Unemployed Spaniards
Spain suffers from rampant unemploymentImage: DW

Italy has seen its refinancing costs soar to what most analysts view as unsustainable levels. And whether technocrat caretaker Mario Monti, who replaced former Prime Minister Silvio Berlusconi, succeeds in putting Italy back on track anytime soon remains to be seen.

The little bit of good news in the not-so-happy euro bloc was the unexpected strong demand for Spanish bonds. The government sold 6.02 billion euros against a target range of 2.5 billion euros.

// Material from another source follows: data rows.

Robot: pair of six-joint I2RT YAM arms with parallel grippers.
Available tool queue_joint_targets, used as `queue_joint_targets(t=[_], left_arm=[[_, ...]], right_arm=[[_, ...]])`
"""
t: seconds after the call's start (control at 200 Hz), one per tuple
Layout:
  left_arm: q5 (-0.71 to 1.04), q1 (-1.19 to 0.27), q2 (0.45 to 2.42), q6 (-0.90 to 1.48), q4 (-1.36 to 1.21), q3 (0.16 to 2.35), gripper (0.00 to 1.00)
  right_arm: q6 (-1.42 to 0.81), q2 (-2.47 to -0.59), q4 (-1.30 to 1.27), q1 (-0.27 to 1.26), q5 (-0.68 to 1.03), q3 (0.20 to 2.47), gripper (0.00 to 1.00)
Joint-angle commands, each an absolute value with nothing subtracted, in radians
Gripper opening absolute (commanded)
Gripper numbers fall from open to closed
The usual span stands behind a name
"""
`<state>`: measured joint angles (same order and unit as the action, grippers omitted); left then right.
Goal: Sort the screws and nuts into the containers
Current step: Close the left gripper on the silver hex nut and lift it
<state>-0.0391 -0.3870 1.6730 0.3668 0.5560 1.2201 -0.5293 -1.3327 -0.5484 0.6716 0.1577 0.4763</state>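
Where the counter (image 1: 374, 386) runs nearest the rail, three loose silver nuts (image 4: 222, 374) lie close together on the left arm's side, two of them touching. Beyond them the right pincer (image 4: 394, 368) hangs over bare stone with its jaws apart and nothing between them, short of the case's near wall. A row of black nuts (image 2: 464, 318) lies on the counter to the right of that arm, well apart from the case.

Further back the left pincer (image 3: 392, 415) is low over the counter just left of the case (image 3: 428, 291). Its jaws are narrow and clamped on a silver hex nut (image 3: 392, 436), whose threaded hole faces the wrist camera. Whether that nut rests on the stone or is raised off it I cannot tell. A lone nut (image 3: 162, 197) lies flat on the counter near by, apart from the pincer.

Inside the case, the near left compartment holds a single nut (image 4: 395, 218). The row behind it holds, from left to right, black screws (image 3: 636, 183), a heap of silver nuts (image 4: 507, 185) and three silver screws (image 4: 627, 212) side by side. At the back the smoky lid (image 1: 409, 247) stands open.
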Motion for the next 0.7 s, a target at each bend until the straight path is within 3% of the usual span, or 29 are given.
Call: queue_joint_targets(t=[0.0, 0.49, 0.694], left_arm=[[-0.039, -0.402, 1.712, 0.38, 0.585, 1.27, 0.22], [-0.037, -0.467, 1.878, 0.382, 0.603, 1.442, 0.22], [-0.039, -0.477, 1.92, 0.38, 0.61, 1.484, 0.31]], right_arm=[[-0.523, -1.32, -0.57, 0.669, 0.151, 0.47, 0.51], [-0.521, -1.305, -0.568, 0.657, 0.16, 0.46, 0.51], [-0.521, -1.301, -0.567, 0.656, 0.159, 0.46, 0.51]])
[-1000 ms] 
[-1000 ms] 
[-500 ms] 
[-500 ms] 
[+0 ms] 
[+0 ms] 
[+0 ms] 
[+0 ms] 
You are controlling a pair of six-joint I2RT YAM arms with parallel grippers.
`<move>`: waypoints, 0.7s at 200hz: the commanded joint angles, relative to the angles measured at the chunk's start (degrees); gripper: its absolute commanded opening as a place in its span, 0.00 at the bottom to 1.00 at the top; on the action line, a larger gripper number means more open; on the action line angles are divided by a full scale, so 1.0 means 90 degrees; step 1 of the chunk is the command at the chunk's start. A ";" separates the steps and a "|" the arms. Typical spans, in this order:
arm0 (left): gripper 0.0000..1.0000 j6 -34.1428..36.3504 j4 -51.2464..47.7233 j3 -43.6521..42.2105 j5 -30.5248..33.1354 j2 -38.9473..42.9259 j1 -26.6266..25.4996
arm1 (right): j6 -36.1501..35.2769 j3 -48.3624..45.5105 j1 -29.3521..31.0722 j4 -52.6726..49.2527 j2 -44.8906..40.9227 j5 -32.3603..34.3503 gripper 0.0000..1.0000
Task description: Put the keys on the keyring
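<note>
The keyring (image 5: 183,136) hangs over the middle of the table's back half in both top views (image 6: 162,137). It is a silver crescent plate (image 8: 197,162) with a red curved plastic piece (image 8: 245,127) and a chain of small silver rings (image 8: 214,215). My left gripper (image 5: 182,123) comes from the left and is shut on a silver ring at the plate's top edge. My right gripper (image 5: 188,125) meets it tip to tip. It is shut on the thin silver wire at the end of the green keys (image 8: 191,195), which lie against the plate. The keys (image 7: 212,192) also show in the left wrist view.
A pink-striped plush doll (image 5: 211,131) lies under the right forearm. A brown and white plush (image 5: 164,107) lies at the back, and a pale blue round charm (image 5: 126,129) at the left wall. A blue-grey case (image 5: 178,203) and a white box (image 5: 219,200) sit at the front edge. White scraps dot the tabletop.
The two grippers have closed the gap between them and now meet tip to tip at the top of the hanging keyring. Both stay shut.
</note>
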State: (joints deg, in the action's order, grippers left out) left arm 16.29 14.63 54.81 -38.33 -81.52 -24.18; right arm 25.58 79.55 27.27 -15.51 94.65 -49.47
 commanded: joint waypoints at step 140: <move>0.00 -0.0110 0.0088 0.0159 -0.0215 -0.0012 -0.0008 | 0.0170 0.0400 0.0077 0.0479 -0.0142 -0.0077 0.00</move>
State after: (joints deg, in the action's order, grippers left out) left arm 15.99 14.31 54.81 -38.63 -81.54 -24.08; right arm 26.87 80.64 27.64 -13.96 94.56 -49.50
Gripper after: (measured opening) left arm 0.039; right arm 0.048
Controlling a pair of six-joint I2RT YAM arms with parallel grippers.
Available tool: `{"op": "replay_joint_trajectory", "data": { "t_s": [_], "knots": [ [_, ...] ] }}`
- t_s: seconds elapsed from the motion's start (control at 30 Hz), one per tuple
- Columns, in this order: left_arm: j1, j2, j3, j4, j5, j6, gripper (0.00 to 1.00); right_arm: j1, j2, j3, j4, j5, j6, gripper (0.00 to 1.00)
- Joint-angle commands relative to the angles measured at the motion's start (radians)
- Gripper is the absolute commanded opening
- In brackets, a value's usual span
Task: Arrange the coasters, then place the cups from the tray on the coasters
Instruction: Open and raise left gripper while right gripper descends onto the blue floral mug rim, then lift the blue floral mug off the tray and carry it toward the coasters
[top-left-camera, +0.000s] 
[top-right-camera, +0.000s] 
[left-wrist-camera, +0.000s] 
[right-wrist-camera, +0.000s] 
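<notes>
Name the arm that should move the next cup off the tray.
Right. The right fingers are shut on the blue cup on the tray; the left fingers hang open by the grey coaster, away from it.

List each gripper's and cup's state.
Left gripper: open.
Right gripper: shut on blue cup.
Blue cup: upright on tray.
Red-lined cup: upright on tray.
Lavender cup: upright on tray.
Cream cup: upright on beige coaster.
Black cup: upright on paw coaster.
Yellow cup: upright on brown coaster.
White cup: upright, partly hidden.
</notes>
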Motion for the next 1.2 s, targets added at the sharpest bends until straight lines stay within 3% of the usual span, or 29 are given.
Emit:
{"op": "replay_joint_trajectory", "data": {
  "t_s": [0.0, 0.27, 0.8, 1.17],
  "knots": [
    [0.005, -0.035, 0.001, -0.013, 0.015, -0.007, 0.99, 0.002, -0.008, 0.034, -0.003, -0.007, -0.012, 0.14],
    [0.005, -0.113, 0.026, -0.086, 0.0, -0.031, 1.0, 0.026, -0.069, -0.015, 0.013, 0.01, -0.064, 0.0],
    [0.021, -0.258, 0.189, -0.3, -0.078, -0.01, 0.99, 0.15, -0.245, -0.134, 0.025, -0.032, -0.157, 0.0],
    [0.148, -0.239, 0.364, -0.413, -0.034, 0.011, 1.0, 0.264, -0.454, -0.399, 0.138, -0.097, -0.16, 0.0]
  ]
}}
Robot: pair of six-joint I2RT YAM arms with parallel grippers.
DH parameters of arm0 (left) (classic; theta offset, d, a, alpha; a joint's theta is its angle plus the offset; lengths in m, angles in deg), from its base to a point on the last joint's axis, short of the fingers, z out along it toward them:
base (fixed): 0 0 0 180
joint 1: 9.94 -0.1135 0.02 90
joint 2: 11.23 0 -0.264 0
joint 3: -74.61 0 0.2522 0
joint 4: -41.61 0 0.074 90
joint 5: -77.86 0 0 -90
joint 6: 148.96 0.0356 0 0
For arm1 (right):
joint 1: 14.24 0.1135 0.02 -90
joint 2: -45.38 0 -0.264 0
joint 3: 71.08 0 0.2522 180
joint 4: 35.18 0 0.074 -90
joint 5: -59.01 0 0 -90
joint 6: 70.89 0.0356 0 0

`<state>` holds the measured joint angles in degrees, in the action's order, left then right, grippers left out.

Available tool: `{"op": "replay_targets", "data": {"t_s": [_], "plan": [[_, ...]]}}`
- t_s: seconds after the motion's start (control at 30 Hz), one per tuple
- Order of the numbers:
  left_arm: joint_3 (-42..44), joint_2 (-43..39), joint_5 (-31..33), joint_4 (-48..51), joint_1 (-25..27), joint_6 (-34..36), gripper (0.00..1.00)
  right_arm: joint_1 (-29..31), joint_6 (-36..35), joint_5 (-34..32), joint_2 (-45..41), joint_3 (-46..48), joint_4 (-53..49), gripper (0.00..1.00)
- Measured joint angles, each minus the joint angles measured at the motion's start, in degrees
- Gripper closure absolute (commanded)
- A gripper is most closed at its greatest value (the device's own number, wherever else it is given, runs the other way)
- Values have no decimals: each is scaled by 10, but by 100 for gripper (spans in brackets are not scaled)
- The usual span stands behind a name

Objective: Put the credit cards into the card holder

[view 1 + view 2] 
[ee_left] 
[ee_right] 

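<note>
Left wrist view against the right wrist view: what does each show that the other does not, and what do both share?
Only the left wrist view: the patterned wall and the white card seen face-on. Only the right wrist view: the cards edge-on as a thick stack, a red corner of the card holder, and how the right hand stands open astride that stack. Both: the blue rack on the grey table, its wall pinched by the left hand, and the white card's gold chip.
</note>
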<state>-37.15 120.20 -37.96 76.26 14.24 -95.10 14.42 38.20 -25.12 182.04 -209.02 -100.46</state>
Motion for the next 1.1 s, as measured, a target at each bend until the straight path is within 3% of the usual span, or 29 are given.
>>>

What's more, it sold 2.18 billion euros of bonds due in 2016 at an average yield of 4.023 percent, compared with 5.276 percent for bonds of a similar maturity offered on December 1. The average yield on the April 2020 bonds was 5.201 percent, up from 5.006 percent at the previous sale on September 15.

Enthusiastic response

The enthusiastic response to the Spanish bond auction, however, doesn't alter the still challenging economic situation facing the new government. Spain continues to struggle with rampant unemployment, stuttering growth and an unhealthy domestic banking system.

In a move to bolster investor confidence in an economic bloc suffering from a two-year sovereign debt crisis, eurozone leaders recently agreed on tighter budget rules and added 200 billion euros to their bailout fund, in addition to plans to launch a 500 billion euro rescue fund next year.